* What is being asked
Set the listing down again, exactly as it stands below.

===== Data below

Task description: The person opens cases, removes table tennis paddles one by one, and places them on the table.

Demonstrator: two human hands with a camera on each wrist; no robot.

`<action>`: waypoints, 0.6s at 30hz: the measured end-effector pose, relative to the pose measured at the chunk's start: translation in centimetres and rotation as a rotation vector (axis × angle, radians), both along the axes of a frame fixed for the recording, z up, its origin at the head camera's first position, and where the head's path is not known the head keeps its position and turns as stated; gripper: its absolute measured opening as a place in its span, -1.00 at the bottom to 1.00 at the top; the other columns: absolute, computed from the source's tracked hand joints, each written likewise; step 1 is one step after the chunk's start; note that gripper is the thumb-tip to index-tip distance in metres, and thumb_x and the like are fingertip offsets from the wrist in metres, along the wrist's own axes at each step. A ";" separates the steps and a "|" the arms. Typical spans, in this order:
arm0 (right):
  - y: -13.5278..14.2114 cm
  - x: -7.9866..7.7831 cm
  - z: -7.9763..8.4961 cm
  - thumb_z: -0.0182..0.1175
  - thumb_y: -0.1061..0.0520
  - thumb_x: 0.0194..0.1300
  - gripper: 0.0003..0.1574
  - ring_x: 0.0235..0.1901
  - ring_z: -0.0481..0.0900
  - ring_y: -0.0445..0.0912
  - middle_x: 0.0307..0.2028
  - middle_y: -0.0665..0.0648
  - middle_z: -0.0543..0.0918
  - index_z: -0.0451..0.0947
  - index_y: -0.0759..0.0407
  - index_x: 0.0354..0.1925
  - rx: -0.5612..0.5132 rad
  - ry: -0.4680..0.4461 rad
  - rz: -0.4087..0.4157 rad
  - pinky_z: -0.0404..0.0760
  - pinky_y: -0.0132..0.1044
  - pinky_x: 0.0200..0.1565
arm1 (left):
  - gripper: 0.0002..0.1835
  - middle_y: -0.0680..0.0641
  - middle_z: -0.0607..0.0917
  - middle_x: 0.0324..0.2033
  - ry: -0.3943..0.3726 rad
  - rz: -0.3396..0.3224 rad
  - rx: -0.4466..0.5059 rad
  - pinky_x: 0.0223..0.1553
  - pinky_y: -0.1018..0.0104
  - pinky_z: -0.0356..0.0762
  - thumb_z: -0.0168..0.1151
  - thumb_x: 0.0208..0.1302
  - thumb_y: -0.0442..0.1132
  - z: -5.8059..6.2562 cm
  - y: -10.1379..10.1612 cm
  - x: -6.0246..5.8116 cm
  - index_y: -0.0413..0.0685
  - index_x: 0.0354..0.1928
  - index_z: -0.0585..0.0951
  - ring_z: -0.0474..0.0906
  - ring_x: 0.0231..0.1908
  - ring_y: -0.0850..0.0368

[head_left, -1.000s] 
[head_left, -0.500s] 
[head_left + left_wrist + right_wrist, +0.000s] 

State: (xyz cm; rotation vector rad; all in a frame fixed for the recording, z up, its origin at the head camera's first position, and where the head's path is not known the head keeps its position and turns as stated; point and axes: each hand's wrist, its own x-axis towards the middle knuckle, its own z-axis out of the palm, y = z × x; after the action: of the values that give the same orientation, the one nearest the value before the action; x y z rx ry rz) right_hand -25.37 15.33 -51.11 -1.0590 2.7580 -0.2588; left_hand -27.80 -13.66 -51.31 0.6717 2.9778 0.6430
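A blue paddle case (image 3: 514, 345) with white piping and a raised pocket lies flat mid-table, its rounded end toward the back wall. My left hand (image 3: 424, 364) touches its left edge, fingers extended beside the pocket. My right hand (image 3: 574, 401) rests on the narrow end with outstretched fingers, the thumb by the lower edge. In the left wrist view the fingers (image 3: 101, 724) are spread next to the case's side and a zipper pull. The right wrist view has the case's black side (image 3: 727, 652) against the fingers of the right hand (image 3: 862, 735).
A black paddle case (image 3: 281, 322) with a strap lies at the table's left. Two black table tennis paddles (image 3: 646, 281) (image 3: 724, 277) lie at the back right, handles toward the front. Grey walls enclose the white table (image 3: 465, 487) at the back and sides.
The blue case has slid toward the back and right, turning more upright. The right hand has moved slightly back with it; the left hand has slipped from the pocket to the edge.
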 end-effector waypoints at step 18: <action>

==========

* Answer for this exercise
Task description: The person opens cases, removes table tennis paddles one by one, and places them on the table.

Demonstrator: two human hands with a camera on each wrist; no robot.

`<action>`: waypoints, 0.6s at 30hz: the measured end-effector pose, relative to the pose measured at the chunk's start: translation in centimetres and rotation as a rotation vector (axis × angle, radians), both along the axes of a frame fixed for the recording, z up, its origin at the head camera's first position, and where the head's path is not known the head keeps its position and turns as stated; gripper: its absolute measured opening as a place in its span, -1.00 at the bottom to 1.00 at the top; the other columns: absolute, computed from the source's tracked hand joints, each written likewise; step 1 is one step after the chunk's start; note that gripper is the thumb-tip to index-tip distance in metres, and thumb_x and the like are fingertip offsets from the wrist in metres, along the wrist's own axes at each step. A ";" separates the steps and a "|" the arms. Typical spans, in this order:
arm0 (right):
  - y: -13.5278..14.2114 cm
  - x: -7.9866..7.7831 cm
  - z: -7.9763..8.4961 cm
  - thumb_z: -0.0182..0.1175
  - thumb_y: -0.1061..0.0520
  - thumb_x: 0.0194..0.1300
  - gripper: 0.0003..0.1574
  - ring_x: 0.0235..0.1901
  - ring_z: -0.0481..0.0900
  - ring_y: -0.0445..0.0912
  - middle_x: 0.0307..0.2028
  - middle_y: -0.0665..0.0648
  - middle_z: -0.0543..0.0918
  - index_z: -0.0451..0.0947
  - index_y: -0.0759..0.0407
  - index_x: 0.0354..0.1925
  - rx: -0.5612..0.5132 rad
  - ry: -0.4680..0.4461 rad
  - rz: -0.4087..0.4157 rad
  - pinky_z: -0.0404..0.0760
  - pinky_y: -0.0132..0.1044
  - pinky_x: 0.0200..0.1565
arm1 (left):
  - gripper: 0.0002..0.1835
  - middle_y: -0.0680..0.0641
  - middle_z: -0.0607..0.0917
  - middle_x: 0.0324..0.2033
  - ry: -0.3943..0.3726 rad
  - rz: -0.3396..0.3224 rad
  - rx: -0.4466..0.5059 rad
  - pinky_x: 0.0223..0.1553
  - pinky_y: -0.1018..0.0104
  - pinky_z: -0.0356..0.0762
  - thumb_z: -0.0168..0.1151
  - thumb_x: 0.0208..0.1302
  - thumb_y: -0.0442..0.1132
  - z: -5.8059..6.2562 cm
  - y: -10.1379..10.1612 cm
  - x: -6.0246..5.8116 cm
  - index_y: -0.0413..0.0685
  - index_x: 0.0354..0.1928
  - index_z: -0.0585..0.0951
  - ring_z: -0.0474..0.0906
  - ring_x: 0.0231..0.1908
  - ring_y: -0.0850..0.0368

[head_left, -1.000s] 
[head_left, -0.500s] 
[head_left + left_wrist + right_wrist, +0.000s] 

State: (xyz cm; rotation vector rad; all in a frame fixed for the recording, z up, its origin at the head camera's first position, and where the head's path is not known the head keeps its position and turns as stated; point and axes: each hand's wrist, its own x-axis towards the middle knuckle, its own z-axis out of the palm, y = z × x; after the action: of the values that give the same orientation, the one nearest the value before the action; x y z rx ry rz) right_hand -25.37 15.33 -51.11 -1.0590 2.7580 -0.2588; left_hand -27.80 -13.66 -51.31 0.6717 2.9778 0.6430
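A blue paddle case (image 3: 514, 345) with white piping and a raised pocket lies flat mid-table, its rounded end toward the back wall. My left hand (image 3: 424, 364) touches its left edge, fingers extended beside the pocket. My right hand (image 3: 574, 401) rests on the narrow end with outstretched fingers, the thumb by the lower edge. In the left wrist view the fingers (image 3: 101, 724) are spread next to the case's side and a zipper pull. The right wrist view has the case's black side (image 3: 727, 652) against the fingers of the right hand (image 3: 862, 735).
A black paddle case (image 3: 281, 322) with a strap lies at the table's left. Two black table tennis paddles (image 3: 646, 281) (image 3: 724, 277) lie at the back right, handles toward the front. Grey walls enclose the white table (image 3: 465, 487) at the back and sides.
The blue case has slid toward the back and right, turning more upright. The right hand has moved slightly back with it; the left hand has slipped from the pocket to the edge.
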 end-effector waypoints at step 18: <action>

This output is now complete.